場合によっては社員自身のモチベーションを低下させてしまい、退職に繋がるリスクを持っています。
この点を防止するために、企業側が定期的に社員の意識調査や様子を確認するのが重要です。
不慣れな部署での負担
定期的に部署を変えるジョブローテーションは、業務に慣れた頃、また始めから新しいことを覚えなければなりません。
つまり何度も【新人】にならねばなりません。
そして、新しく異動した部署では、戦力になるのに時間がかかります。
社員本人が仕事を追いかけるのが大きな負担になる恐れがあります。
企業はOJTなどの社員サポートを積極的におこない、負担を軽減してあげることが必要です。
ジョブローテーションの導入方法
それではジョブローテーションの導入方法について解説します。
対象となる社員の選定
効果が期待できる人材
ジョブローテーションの目的を明確にしておき、より効果が期待できる人材を選ぶのがポイントです。
人材の特性を見たうえで熟慮して対象者を選出します。
新入社員であれば広い知識と経験の習得を、中堅社員以上ならば会社のキーパーソンを目指すなど、目的を達成可能な人材を選びましょう。
過去のデータも活用
良いジョブローテーションは、社員のこれまでのキャリアが現在・未来へとつながることが理想的です。
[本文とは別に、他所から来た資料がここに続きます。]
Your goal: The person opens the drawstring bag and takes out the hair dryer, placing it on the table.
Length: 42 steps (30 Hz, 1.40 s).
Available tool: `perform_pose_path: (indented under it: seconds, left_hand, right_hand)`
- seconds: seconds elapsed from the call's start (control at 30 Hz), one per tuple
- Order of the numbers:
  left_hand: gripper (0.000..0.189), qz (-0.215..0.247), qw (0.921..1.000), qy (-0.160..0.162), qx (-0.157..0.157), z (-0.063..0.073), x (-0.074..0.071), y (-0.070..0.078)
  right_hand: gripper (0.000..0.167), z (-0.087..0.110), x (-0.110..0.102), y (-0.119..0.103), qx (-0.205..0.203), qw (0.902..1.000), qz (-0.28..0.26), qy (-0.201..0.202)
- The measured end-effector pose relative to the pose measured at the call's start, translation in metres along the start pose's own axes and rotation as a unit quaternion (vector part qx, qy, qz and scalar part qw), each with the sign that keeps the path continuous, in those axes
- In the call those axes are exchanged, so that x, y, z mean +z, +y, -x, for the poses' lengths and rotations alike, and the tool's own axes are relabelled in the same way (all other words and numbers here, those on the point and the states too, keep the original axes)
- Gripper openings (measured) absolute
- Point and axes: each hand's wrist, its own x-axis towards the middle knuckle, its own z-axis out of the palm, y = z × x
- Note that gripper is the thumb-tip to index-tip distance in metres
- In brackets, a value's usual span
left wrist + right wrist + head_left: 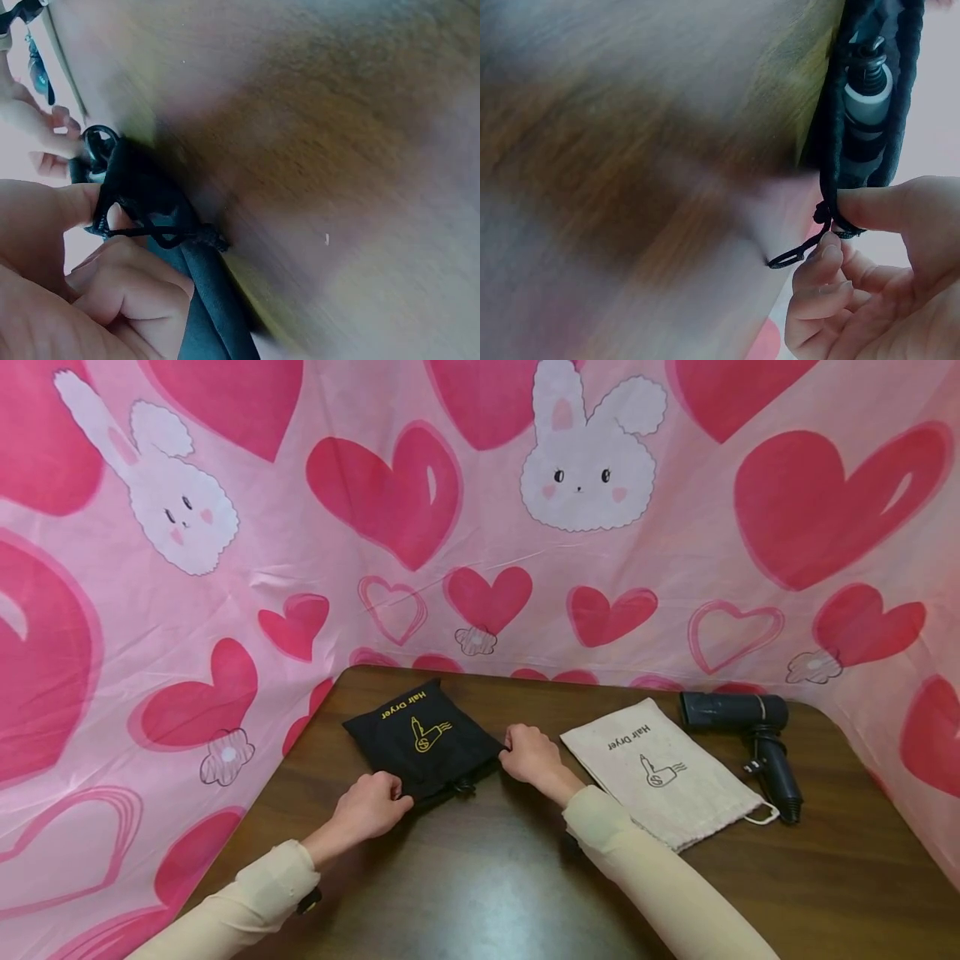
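Note:
A black drawstring bag [442,739], printed "Hair Dryer" in yellow, lies on the table with its mouth toward me. At the mouth's left corner my left hand [367,810] pinches the hem between thumb and fingers, beside a loop of black drawstring [169,232]. The opposite corner is gripped by thumb and fingertips of my right hand [531,756], with a small cord loop [787,259] sticking out. Between the parted hems, the right wrist view shows a dark handle end with a pale ring [868,101] and a ribbed cord sleeve; the rest is hidden in the bag.
To the right lies a cream drawstring bag [652,768], also printed "Hair Dryer", with a white cord loop at its mouth. A black hair dryer [738,714] lies beyond it. Cloth with hearts and rabbits [480,527] hangs around the brown wooden table [465,893].

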Motion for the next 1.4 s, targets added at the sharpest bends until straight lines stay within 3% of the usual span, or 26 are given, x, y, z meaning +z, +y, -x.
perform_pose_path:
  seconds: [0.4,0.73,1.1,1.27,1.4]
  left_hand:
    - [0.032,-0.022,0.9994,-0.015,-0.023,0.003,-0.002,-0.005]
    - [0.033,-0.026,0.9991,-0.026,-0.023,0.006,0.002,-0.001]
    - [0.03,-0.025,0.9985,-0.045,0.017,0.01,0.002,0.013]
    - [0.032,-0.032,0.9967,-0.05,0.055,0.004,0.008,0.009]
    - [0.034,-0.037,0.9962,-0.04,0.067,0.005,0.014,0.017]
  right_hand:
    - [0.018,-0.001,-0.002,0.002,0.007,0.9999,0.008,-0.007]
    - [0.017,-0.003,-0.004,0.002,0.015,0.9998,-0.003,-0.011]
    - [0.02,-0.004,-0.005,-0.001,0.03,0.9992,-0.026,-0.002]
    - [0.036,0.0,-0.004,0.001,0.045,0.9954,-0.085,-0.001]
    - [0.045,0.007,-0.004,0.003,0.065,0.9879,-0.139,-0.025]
社員自身が実感してモチベーションを高く持てるように、過去のデータを活用する必要があります。
過去のデータをうまく活用し、時間とコストの無駄をなくせばよりよい効果を発揮できると言えます。
配属先の決定
対象者の適正を考慮して選定
配属先のニーズを考えて、対象者の適正をもと選定します。
この時、社員のキャリアを無視してはなりません。
会社と社員のお互いがプラスになる配属になるのが理想的です。
実施期間や目標を設定
期間を突然変更することや、目標が曖昧だと本人のモチベーション低下に繋がります。
実施機関や目標をきちんと定めた上でジョブローテーションをおこないましょう。
通常新入社員ならば3~6か月で複数部署を経験させ、ま幹部候補の中堅社員などでは3~5年間かけて行う時もあります。
対象者への説明
ジョブローテーションの意図を明確に
事前にジョブローテーションの意図を明確にして、納得度を確認しておくことが重要になります。
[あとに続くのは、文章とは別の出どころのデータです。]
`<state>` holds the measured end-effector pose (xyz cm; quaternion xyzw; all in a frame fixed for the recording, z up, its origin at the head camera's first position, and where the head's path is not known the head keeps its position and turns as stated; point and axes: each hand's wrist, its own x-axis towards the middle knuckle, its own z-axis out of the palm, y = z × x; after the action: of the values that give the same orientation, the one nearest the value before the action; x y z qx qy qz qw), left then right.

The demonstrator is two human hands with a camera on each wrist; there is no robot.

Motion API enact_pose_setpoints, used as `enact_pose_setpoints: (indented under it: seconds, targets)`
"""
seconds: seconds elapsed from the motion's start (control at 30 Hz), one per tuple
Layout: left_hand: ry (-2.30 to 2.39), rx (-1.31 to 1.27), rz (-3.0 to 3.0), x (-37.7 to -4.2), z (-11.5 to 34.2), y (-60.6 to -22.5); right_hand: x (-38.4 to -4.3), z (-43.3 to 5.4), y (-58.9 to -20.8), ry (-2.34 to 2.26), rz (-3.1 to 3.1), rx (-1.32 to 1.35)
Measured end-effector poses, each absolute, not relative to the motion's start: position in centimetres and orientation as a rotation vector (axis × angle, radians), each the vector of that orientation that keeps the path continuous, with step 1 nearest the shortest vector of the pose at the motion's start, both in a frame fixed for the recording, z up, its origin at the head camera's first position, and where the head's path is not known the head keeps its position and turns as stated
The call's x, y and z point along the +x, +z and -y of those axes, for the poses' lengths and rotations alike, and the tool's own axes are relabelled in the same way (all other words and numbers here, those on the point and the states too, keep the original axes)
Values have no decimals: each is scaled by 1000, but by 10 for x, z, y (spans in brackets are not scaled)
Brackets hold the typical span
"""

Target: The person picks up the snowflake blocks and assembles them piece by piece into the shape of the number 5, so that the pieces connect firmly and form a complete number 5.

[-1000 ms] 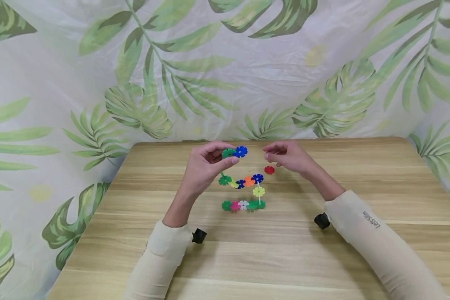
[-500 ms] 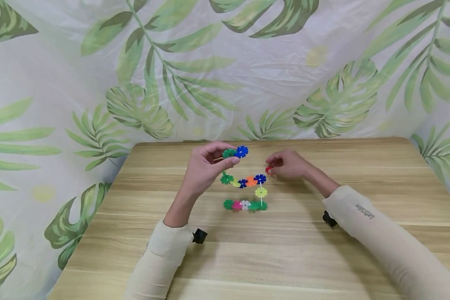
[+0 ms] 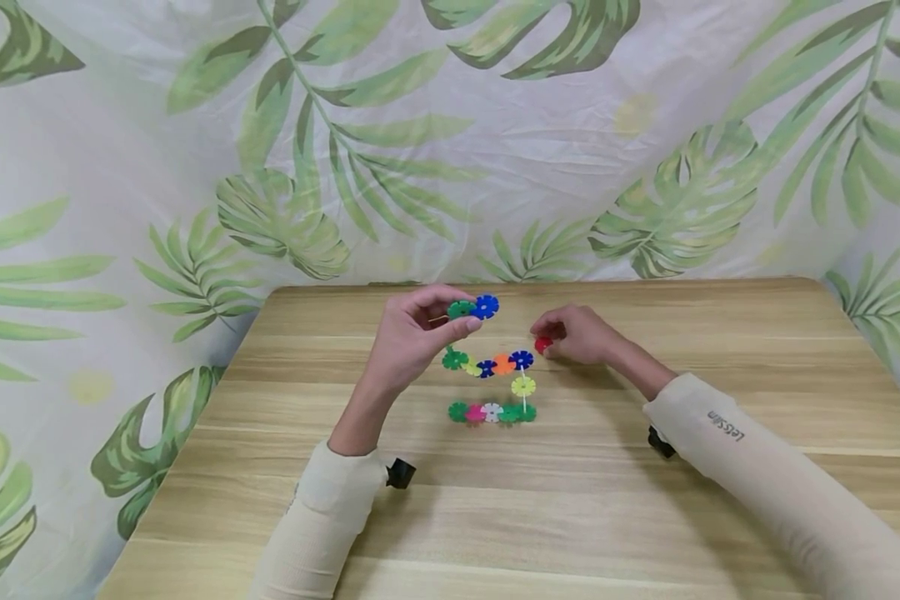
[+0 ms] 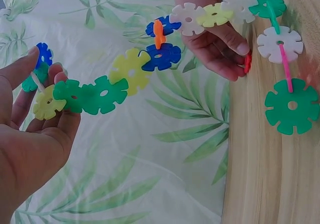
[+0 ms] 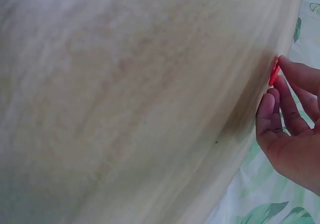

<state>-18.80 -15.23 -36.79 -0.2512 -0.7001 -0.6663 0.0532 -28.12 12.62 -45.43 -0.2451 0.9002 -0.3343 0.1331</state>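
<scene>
My left hand (image 3: 408,354) pinches a green notched plastic disc (image 3: 461,309) at the upper end of a structure of interlocking snowflake discs. A blue disc (image 3: 487,307) slotted into it sticks out past the thumb. Below, a row of green, yellow, blue and orange discs (image 3: 503,363) connects through a yellow disc (image 3: 523,386) to a lower row. In the left wrist view, green discs (image 4: 90,97) pass close by the left fingers. To the right, my right hand (image 3: 581,335) pinches a loose red disc (image 5: 274,73) between thumb and fingers, low over the tabletop.
The wooden table (image 3: 450,517) spreads under both arms, its far edge near the leaf-patterned cloth (image 3: 405,150). The lower row of discs, with a pink one (image 3: 475,413), is at the middle of the table. Small black devices (image 3: 401,473) sit at both cuffs.
The right hand has come down to the red disc, which lay apart from it, and taken it between thumb and fingers. The left hand keeps its grip, nearly still.
</scene>
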Motion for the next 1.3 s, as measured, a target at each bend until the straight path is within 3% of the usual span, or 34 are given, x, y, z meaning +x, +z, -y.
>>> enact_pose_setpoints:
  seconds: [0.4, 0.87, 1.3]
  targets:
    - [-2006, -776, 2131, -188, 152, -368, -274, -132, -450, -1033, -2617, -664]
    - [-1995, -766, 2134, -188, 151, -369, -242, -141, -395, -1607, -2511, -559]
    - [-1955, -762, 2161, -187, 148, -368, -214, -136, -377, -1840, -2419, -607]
「何のために・なぜ異動するのか」をしっかりと示せばジョブローテーションは必ずや成功するでしょう。
モチベーションを上げ不安を解消
明確な目標があれば本人に不安が起こりにくく、高いモチベーションを維持して進んでゆけます。
モチベーションは重要な要素ですので、常に確認できる体制作りが大切です。
ジョブローテーションの実施
目標の進捗状況を確認
実施後は、定期的に進捗状況を確認するのがポイントです。
配属した後に放置したままではいけません。
状況確認をすることで、現行のままで良いのか、改善点があるかなどを知ることができます。
定期的に面談を行いフォロー
本人と定期的に面談を行い、状況確認をしつつフォローをすることも重要です。
そうすればモチベーションを維持できてパフォーマンスを上がるでしょう。
会社側が程よくフォローをすれば、ジョブローテーションを成功へと導きます。